Exactly as written, please repeat the data that follows, but not the pictures.

** Opening Data shown block **

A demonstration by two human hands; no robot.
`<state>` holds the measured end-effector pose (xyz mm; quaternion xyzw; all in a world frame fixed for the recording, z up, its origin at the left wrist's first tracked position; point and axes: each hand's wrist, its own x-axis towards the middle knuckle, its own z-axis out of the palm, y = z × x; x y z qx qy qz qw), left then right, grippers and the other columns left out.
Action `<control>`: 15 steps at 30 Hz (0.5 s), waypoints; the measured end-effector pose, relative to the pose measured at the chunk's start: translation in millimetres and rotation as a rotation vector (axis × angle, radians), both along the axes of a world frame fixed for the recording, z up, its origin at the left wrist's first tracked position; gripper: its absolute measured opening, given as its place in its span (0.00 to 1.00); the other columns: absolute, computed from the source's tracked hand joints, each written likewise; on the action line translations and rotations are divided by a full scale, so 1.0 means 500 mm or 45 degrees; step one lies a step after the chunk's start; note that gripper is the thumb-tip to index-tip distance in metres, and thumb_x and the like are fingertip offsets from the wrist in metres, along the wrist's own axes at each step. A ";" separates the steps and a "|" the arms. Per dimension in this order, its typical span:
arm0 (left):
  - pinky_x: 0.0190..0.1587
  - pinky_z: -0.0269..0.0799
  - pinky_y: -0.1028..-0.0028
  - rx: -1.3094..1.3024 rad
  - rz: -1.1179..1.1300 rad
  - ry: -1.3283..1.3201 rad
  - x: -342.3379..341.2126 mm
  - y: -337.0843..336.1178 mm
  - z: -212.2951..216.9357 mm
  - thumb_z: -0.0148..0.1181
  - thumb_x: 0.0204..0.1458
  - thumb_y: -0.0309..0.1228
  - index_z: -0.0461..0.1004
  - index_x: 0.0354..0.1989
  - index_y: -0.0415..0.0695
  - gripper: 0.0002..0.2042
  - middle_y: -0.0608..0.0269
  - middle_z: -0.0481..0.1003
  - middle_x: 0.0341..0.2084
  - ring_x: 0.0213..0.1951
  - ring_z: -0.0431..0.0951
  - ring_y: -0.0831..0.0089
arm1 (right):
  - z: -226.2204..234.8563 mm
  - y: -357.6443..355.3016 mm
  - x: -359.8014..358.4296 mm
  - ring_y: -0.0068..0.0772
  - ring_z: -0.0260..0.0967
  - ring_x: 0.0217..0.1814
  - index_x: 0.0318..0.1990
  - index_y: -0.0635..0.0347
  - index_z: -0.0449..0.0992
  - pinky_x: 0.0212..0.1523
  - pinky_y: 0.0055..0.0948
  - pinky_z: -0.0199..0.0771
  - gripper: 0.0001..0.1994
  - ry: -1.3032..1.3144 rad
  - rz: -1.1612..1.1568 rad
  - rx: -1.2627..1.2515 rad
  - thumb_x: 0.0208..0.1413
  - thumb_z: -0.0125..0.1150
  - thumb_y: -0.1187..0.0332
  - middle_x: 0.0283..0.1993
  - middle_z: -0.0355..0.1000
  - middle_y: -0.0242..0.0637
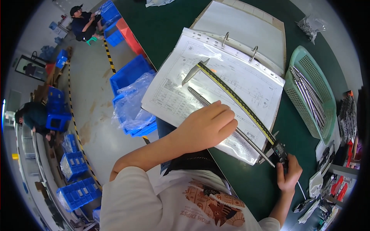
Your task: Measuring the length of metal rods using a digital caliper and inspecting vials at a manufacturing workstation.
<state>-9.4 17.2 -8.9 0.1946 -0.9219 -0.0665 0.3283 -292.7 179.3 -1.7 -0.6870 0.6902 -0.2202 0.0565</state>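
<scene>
Stretched over an open ring binder [169, 90] is my left forearm, and my left hand [210, 125] is closed around a long thin metal rod [252, 143]. The rod runs beside a long digital caliper [236, 99], roughly parallel to its dark, yellow-edged scale. At the far left end, the caliper's fixed jaw lies over the drawing sheet near the rod's tip. My right hand [290, 173] grips the caliper's slider with the display, close to the rod's near end. Whether the jaws touch the rod ends I cannot tell.
A pale green basket [295, 63] with several metal rods [308, 96] stands on the green table at right. Beyond it are tools [341, 188] and a plastic bag [311, 27]. Left of the table sit blue crates [129, 77]; two people [83, 25] are farther off.
</scene>
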 end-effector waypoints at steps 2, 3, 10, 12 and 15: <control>0.43 0.74 0.68 0.017 0.031 -0.002 0.003 -0.005 0.000 0.57 0.36 0.24 0.71 0.30 0.39 0.10 0.58 0.69 0.31 0.36 0.73 0.64 | -0.001 0.002 -0.003 0.40 0.60 0.19 0.36 0.68 0.69 0.21 0.33 0.58 0.13 0.000 -0.001 0.016 0.41 0.58 0.71 0.22 0.62 0.42; 0.44 0.74 0.67 0.046 0.043 -0.020 0.004 -0.007 0.000 0.57 0.36 0.24 0.71 0.30 0.39 0.10 0.58 0.69 0.31 0.35 0.73 0.64 | -0.001 0.002 -0.004 0.39 0.60 0.19 0.36 0.68 0.70 0.21 0.32 0.58 0.13 0.001 0.000 0.031 0.41 0.58 0.71 0.21 0.62 0.42; 0.45 0.73 0.66 0.076 0.039 -0.017 0.005 -0.012 -0.005 0.57 0.37 0.23 0.71 0.30 0.39 0.09 0.58 0.69 0.31 0.35 0.73 0.63 | -0.003 -0.003 -0.005 0.39 0.60 0.18 0.36 0.68 0.70 0.20 0.32 0.58 0.14 -0.028 0.007 0.020 0.41 0.58 0.70 0.21 0.62 0.41; 0.46 0.72 0.66 0.092 0.037 -0.028 0.006 -0.013 -0.005 0.57 0.37 0.23 0.71 0.30 0.38 0.09 0.58 0.69 0.31 0.35 0.73 0.63 | -0.002 -0.005 -0.005 0.38 0.60 0.18 0.37 0.68 0.70 0.20 0.32 0.58 0.14 -0.017 0.028 0.009 0.41 0.58 0.70 0.21 0.62 0.41; 0.46 0.72 0.65 0.117 0.030 -0.042 0.007 -0.015 -0.005 0.56 0.37 0.23 0.71 0.30 0.38 0.09 0.58 0.69 0.31 0.36 0.73 0.63 | -0.005 -0.002 -0.007 0.38 0.60 0.18 0.36 0.68 0.70 0.20 0.32 0.59 0.14 -0.031 0.001 0.029 0.42 0.58 0.70 0.22 0.62 0.41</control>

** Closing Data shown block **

* Solution to the exercise:
A demonstration by two human hands; no robot.
`<state>` holds the measured end-effector pose (xyz mm; quaternion xyzw; all in a world frame fixed for the recording, z up, its origin at the left wrist's first tracked position; point and axes: each hand's wrist, its own x-axis towards the middle knuckle, its own z-axis out of the palm, y = z × x; x y z qx qy qz qw), left then right, grippers and the other columns left out.
Action `<control>`: 15 steps at 30 Hz (0.5 s), waypoints; the measured end-effector pose, relative to the pose measured at the chunk's start: translation in millimetres and rotation as a rotation vector (axis × angle, radians), both along the axes of a world frame fixed for the recording, z up, its origin at the left wrist's first tracked position; gripper: its absolute measured opening, given as its place in its span (0.00 to 1.00); the other columns: absolute, computed from the source's tracked hand joints, each written likewise; on the action line translations and rotations are divided by a full scale, so 1.0 means 500 mm or 45 degrees; step one lies a step after the chunk's start; note that gripper is the thumb-tip to index-tip distance in metres, and thumb_x and the like are fingertip offsets from the wrist in metres, along the wrist's own axes at each step. A ";" separates the steps and a "|" the arms. Per dimension in this order, its typical span:
arm0 (left):
  - pinky_x: 0.0190..0.1587
  - pinky_z: -0.0269..0.0799
  - pinky_y: -0.1028..-0.0028
  - rx: -1.3094..1.3024 rad
  - rz: -1.1179..1.1300 rad
  - ry: -1.3283..1.3201 rad
  - x: -342.3379..341.2126 mm
  - y: -337.0843..336.1178 mm
  - z: -212.2951..216.9357 mm
  - thumb_z: -0.0148..0.1181
  - thumb_x: 0.0204..0.1458
  - thumb_y: -0.0309..0.1228
  - index_z: -0.0461..0.1004
  - index_x: 0.0354..0.1989
  - index_y: -0.0415..0.0695
  - gripper: 0.0002..0.2042
  - middle_y: -0.0608..0.0269
  - middle_z: -0.0481..0.1003
  - middle_x: 0.0341..0.2084
  - ring_x: 0.0213..0.1951
  - ring_z: -0.0431..0.0951
  - ring_y: -0.0831..0.0089
arm1 (right):
  - z: -226.2204..234.8563 mm
  - y: -357.6443..355.3016 mm
  - x: -359.8014..358.4296 mm
  - ring_y: -0.0068..0.0772
  - ring_z: -0.0260..0.0967
  - ring_x: 0.0217..0.1814
  - index_x: 0.0318..0.1990
  - index_y: -0.0635..0.0347
  - index_z: -0.0449..0.0992
  - pinky_x: 0.0212..0.1523
  - pinky_y: 0.0055..0.0948
  - pinky_z: -0.0199..0.0771
  - gripper: 0.0001..0.1994
  - ry: -1.3032..1.3144 rad
  - rz: -1.1612..1.1568 rad
  - rx: -1.2627..1.2515 rad
  - thumb_x: 0.0208..0.1413
  - thumb_z: -0.0125..0.1150
  - thumb_y: -0.1187..0.0332
  - middle_x: 0.0283..0.1993
  - middle_z: -0.0355..0.1000
  - middle_y: -0.0242..0.0637
Your task: Measuring the length of metal rods using a digital caliper and inspecting vials at a manufacturing workstation.
<state>-9.4 17.2 -8.9 0.1946 -0.9219 -0.0665 0.3283 -292.7 179.3 -1.7 -0.6870 0.6902 -0.2202 0.0565</state>
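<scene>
Stretched over an open ring binder [169, 90] is my left forearm, and my left hand [210, 125] is closed around a long thin metal rod [252, 143]. The rod runs beside a long digital caliper [236, 99], roughly parallel to its dark, yellow-edged scale. At the far left end, the caliper's fixed jaw lies over the drawing sheet near the rod's tip. My right hand [290, 173] grips the caliper's slider with the display, close to the rod's near end. Whether the jaws touch the rod ends I cannot tell.
A pale green basket [295, 63] with several metal rods [308, 96] stands on the green table at right. Beyond it are tools [341, 188] and a plastic bag [311, 27]. Left of the table sit blue crates [129, 77]; two people [83, 25] are farther off.
</scene>
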 end-effector waypoints at steps 2, 3, 10, 12 and 15: <control>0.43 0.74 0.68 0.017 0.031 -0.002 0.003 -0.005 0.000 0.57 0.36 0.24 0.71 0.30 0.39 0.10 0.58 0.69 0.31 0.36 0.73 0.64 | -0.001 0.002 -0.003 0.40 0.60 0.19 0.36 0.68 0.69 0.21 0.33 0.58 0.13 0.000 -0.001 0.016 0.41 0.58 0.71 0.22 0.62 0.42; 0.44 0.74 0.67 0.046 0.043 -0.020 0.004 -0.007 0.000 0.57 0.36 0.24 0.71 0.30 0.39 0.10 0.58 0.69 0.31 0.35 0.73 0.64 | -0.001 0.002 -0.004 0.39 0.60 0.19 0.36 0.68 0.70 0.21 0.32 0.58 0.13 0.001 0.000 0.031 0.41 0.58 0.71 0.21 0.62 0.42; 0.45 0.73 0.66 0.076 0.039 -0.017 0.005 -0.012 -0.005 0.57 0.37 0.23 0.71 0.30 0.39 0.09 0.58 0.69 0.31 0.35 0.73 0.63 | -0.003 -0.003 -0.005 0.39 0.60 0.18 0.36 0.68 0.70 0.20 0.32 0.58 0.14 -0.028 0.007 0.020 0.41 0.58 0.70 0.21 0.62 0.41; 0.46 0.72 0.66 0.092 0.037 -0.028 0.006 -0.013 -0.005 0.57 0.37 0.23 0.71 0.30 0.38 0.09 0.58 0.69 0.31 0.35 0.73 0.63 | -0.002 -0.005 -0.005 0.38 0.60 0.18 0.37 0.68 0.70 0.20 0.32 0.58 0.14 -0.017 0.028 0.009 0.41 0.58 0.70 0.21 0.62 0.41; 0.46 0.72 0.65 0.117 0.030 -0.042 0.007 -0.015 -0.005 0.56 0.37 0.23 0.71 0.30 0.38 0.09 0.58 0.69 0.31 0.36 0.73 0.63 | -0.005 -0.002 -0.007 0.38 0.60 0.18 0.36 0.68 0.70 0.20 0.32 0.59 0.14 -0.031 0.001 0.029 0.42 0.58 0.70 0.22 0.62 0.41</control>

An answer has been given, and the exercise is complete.